One area that machine learning is significantly evolving is genomics—the study of the complete set of genes within an organism. While much attention has been paid to the implications for human health, genetic sequencing and analysis could also be ground-breaking for agriculture and animal husbandry. When researchers can sequence and analyze DNA, something that artificial intelligence systems make faster, cheaper and more accurate, they gain perspective on the particular genetic blueprint that orchestrates all activities of that organism. With this insight, they can make decisions about care, what an organism might be susceptible to in the future, what mutations might cause different diseases and how to prepare for the future. Artificial intelligence and machine learning help make gene editing initiatives more accurate, cheaper and easier.

Multiple aspects of human life are determined by an individual’s genetics, including predispositions to illnesses such as cystic fibrosis, Huntington’s disease, sickle cell anemia, and others. Better understandings of genetic makeup can help scientists comprehend, predict, and even change the function of genes. The introduction of machine learning into this world will add a possibility of accuracy and wide-scale efficiency to both gene sequencing and gene editing.

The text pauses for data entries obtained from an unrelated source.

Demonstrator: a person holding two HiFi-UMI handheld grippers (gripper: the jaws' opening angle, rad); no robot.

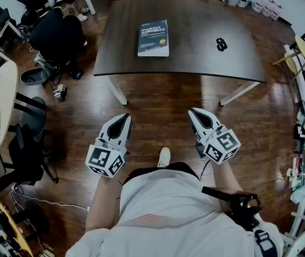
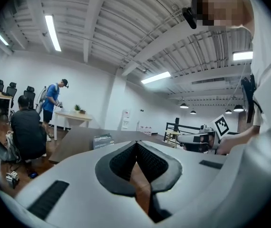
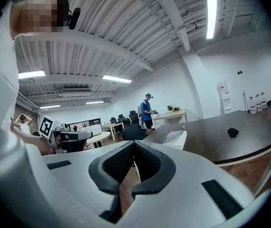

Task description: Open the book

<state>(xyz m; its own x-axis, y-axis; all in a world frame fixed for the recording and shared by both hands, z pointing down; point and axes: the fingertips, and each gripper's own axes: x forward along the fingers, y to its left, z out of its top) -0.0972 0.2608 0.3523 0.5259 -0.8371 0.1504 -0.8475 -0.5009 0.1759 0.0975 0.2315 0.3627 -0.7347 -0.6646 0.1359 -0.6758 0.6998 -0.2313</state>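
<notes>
left gripper [image 1: 124, 120] and right gripper [image 1: 194, 114] hang over the floor [image 1: 158, 98], jaws pressed together, empty, well short of the table [image 1: 195, 63]. closed book [image 1: 153, 38] lies toward its left edge. pressed tips could shove it along instead of lifting the cover. its spine side is hard to make out.

book [image 1: 153, 38] | blue-grey cover, closed | lying flat | on dark table [image 1: 195, 58], far-left part, apart from grippers
</notes>
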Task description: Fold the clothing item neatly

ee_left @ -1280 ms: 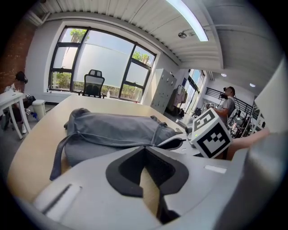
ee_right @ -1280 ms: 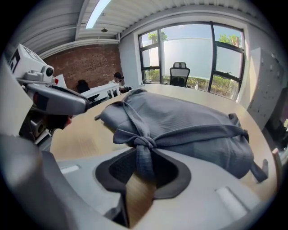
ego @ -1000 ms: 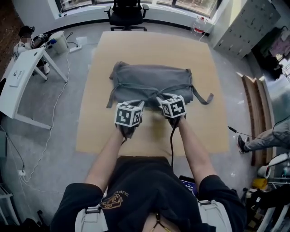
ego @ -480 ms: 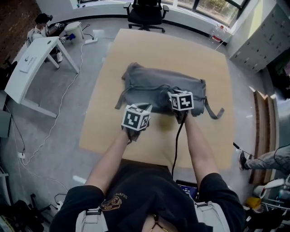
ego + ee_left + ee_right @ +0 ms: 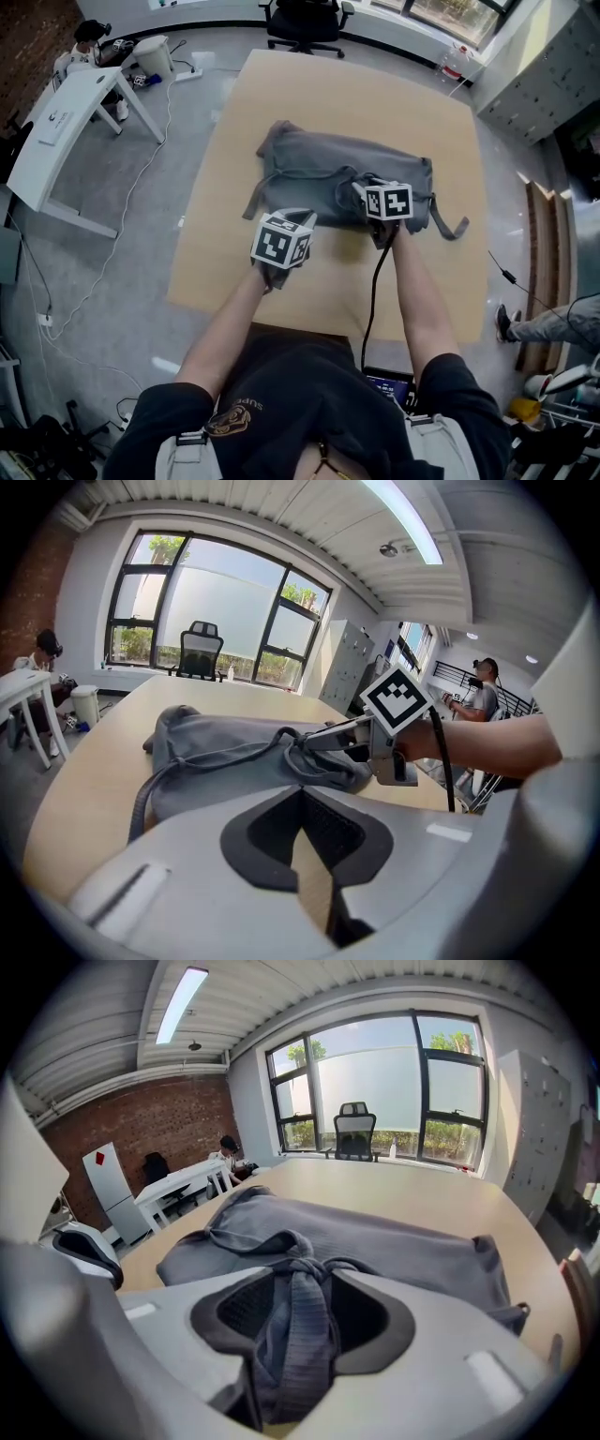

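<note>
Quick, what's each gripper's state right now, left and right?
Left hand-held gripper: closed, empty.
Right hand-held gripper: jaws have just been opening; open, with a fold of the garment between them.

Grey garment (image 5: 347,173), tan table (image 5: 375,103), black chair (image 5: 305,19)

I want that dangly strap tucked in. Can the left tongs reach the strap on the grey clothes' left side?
Probably yes. The left tongs are shut and empty, close to the strap, with only bare table between them. They'd need to open first.
</note>
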The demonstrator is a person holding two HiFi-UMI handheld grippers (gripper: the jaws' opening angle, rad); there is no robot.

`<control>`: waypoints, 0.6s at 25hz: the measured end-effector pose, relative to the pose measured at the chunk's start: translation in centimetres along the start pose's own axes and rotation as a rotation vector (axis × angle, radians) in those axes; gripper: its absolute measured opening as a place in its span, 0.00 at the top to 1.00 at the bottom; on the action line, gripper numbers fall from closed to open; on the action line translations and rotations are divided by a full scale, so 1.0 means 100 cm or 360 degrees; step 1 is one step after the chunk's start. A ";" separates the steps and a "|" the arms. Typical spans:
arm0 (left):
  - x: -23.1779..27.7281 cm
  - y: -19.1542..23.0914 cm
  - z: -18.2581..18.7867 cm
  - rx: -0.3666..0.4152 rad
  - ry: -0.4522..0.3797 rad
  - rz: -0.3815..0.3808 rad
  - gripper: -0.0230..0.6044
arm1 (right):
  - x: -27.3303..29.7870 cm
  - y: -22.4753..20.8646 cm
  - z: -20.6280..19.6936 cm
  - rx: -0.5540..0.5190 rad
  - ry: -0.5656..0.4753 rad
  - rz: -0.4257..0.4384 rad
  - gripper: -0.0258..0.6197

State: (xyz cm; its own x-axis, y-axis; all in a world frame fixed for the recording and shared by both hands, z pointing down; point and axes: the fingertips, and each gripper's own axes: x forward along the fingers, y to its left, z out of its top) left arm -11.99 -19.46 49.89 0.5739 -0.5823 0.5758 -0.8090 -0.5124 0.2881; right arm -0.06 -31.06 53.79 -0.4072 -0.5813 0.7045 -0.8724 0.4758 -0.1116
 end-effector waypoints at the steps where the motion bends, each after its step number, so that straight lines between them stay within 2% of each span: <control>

The future for AI and gene technology is expected to include pharmacogenomics, genetic screening tools for newborns, enhancements to agriculture and more. While we can’t predict the future, one thing is for sure: AI and machine learning will accelerate our understanding of our own genetic makeup and those of other living organisms.

Our Mission in HITS is to develop an AI/Machine learning tool for faster and more accurate gene analysis, interpreting gene data live while gene is being sequenced. Working on a set of machine learning algorithms that uncover clinically meaningful connection models within the AI knowledge. Using these algorithms, we can successfully pinpoint the potentially causative mutations for both known and unknown genes.